Is Meaningful Biblical Spirituality Possible?

Is Meaningful Biblical Spirituality Possible? August 8, 2016

I don’t know what kind of spiritual disciplines you have put in place in your life. For most people there’s some prayer or meditation, maybe some reading of scripture, maybe reading devotional books or books about spiritual practice.

I’ve done these things in the course of my Christian discipleship, but as a New Testament geek there has been one spiritual practice that has been more needful than any other: I have committed myself to shutting off my exegetical critic while listen to sermons or reading non-academic Christian books.

I realized at some point during my Ph.D. program that if I insisted on what I considered to be sound exegesis before being willing to discuss “application” that (a) I was just going to be an antagonistic jerk to any poor preacher who happened to have me as a parishioner, and (b) I was probably never going to get around to doing anything, “applying” any message, because the whole of my life would be spent in intellectual criticism of what was said.

Generally speaking I’ve been a good boy. But lately I’ve been wondering…

The Symptom

Over the past few weeks I have been meandering through Richard Rohr’s Falling Upward9963483._UY461_SS461_I will pick on Rohr because (a) he can take it, (b) he won’t care about what I say, (c) you’ll read him anyway so this won’t hurt his book sales (cf. “a”), and (d) his book is genuinely insightful and helpful and commendable despite what I’m getting ready to say.

Truly, point (d).

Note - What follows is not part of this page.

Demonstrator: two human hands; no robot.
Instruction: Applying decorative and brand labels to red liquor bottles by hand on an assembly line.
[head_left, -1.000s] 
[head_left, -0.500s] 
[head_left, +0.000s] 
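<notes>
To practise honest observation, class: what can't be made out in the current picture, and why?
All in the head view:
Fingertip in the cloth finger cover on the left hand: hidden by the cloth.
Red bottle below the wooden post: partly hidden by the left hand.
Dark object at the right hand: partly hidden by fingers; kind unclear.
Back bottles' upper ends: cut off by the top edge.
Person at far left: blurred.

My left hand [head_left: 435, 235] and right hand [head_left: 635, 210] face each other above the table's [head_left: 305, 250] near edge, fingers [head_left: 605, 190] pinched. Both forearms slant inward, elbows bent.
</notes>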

Rohr is a matchless spiritual director and practitioner. He has eyes to see the human spiritual journey as it has been espied by Homer and Jung and Eliot no less than the mystics of the church. This is a rare gift. Read this book. It will change your life in all the right ways.

But here’s what happens as I read.

I’m merrily reading along about the process of growing and maturing as a human when out of the blue I’m sucker punched with, “And this is what Jesus is talking about when he says…” And all I can do is shout in my mind (or my margins), “No! No! No! No! No! No! No! No! It has NOTHING do with what Jesus was talking about!”